Я вышел из ординаторской и направился в терапевтическое отделение. Настроение было боевое. Похоже, сегодня меня ждал еще один интересный денек.
Подошел к палате, где лежала Мариам, но ее там не оказалось. Кровать была пуста. Я напрягся. Значит, из интенсивной терапии ее так и не перевели. Это плохо.
Я тут же бросился к кабинету заведующего, Гогиберидзе. Дверь была приоткрыта, и оттуда доносились приглушенные голоса. Я заглянул внутрь.
За большим столом сидел сам Георгий Давидович, рядом с ним — Виталий Прилипало и еще пара незнакомых мне лекарей. Они устроили целый консилиум.
— О, Разумовский, наконец-то пришел! — Гогиберидзе, увидев меня, как-то устало, но в то же время с облегчением улыбнулся. — А мы тут как раз по поводу пациентки Аракелян собрались. Ты же у нас первый крикнул, что у нее там не просто «стекляшка», а еще и бактериальная инфекция.
— Не почечная недостаточность, а микоплазменная пневмония, Георгий Давидович, — я вошел в кабинет и вежливо поправил его.
— Да-да, это важно! — он отмахнулся. — Мы тебя ждем. Твой свежий, незамыленный взгляд и твой мозг нам сейчас очень пригодятся. Ты же у нас умеешь правильные диагнозы ставить. Ну-ка, давай, думай! Что тут еще может быть?

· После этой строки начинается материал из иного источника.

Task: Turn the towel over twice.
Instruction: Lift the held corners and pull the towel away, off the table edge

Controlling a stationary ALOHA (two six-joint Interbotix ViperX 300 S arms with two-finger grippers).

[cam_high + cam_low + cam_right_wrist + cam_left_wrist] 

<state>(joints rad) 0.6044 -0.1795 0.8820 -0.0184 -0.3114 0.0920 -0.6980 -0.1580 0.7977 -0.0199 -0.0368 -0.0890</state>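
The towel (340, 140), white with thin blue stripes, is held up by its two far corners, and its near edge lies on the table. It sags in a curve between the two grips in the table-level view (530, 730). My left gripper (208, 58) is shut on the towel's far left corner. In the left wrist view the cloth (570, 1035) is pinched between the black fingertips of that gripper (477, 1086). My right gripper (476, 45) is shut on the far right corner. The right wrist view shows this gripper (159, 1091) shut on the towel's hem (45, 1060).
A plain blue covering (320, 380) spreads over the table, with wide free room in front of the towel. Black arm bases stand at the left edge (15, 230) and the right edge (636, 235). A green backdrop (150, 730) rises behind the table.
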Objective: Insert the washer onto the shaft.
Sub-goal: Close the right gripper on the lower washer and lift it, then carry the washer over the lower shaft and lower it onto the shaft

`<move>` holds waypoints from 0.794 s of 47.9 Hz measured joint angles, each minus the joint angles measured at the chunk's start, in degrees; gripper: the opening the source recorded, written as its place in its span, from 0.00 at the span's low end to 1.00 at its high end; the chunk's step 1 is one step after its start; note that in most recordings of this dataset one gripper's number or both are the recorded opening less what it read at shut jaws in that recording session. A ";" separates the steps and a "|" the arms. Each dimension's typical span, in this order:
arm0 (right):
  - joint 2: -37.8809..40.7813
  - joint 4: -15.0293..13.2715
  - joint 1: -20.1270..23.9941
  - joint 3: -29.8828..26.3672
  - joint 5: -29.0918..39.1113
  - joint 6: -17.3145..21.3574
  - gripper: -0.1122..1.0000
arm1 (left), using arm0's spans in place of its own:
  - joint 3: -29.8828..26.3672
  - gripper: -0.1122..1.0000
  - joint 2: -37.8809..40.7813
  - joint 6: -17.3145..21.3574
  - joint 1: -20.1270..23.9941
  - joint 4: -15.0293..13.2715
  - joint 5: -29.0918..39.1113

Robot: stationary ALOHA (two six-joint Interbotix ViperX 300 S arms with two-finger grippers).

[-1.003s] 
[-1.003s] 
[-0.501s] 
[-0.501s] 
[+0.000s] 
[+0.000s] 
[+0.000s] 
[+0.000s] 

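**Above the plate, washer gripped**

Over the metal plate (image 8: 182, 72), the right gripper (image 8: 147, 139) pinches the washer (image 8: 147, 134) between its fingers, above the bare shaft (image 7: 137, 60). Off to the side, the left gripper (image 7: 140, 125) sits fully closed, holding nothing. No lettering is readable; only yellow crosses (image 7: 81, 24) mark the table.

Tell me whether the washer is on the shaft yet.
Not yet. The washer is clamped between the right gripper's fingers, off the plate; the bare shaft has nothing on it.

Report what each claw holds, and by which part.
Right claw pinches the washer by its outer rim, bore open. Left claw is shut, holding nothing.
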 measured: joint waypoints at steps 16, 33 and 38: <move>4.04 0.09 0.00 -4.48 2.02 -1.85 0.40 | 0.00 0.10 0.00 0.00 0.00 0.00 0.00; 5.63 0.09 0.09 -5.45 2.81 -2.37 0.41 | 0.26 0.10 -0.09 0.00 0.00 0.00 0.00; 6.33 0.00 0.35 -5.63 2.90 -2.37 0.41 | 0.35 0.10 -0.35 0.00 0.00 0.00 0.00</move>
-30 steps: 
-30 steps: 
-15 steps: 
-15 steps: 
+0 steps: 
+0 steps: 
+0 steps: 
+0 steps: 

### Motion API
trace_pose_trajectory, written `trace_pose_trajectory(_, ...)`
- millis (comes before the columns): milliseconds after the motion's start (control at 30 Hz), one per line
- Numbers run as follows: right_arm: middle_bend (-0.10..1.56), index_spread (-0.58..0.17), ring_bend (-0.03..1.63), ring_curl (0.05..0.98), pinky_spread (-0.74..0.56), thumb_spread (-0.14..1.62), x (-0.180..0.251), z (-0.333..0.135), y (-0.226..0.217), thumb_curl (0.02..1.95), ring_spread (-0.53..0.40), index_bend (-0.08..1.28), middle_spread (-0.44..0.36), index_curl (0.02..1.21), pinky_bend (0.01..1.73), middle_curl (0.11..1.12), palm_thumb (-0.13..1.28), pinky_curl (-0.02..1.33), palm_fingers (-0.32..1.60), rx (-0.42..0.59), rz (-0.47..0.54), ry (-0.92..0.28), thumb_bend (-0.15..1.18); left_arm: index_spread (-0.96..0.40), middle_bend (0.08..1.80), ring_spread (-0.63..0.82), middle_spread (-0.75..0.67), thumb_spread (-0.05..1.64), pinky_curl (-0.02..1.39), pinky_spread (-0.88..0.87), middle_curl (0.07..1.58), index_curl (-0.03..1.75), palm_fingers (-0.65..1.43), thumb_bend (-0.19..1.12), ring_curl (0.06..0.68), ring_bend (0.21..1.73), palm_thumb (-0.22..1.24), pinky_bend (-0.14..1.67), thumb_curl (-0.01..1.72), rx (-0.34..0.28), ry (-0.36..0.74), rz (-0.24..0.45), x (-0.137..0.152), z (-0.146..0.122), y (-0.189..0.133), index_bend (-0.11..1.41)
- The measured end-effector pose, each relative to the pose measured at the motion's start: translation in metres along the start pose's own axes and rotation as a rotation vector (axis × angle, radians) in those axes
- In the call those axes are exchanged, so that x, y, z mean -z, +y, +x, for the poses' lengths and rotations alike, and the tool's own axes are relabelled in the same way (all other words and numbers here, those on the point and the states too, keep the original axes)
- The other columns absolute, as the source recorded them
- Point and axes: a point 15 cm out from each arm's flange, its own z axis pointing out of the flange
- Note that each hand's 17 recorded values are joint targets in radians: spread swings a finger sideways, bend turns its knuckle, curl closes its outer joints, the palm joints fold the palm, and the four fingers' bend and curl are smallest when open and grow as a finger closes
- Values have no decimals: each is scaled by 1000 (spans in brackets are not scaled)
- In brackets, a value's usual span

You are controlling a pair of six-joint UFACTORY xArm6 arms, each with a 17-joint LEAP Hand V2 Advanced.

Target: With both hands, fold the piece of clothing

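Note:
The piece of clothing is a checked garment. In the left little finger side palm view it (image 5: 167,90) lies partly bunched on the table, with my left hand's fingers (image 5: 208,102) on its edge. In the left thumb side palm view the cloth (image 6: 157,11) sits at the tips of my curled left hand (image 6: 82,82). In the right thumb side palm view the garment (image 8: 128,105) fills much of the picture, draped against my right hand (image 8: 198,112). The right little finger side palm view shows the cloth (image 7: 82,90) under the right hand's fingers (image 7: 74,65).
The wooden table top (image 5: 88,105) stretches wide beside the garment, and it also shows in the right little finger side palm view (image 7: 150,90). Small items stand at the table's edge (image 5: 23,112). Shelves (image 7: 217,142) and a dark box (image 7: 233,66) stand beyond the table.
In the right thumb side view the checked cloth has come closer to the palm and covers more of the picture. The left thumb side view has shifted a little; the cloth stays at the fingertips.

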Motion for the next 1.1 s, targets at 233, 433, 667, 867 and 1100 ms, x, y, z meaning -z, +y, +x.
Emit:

Все присутствующие в кабинете уставились на меня.
Глава 14
Прилипало, сидевший за столом, с нескрываемой враждебностью посмотрел в мою сторону. Я подошел к столу, взял в руки историю болезни Мариам и принялся ее внимательно изучать, делая вид, что полностью поглощен этим процессом.
— Фырк, — мысленно обратился я к своему фамильяру. — Что-нибудь видишь?
— Вижу какие-то закорючки, много непонятных цифр, и все! — проворчал он. — Ничего интересного!
— Понятно, — я усмехнулся. — В цифрах ты, значит, не шаришь.
— Ну что, Разумовский, есть идеи? — Гогиберидзе нетерпеливо посмотрел на меня.
— Есть, Георгий Давидович, — я отложил историю болезни. — И я все больше склоняюсь к тому, что у пациентки Аракелян сейчас отказывает печень. Нужно только понять, из-за чего.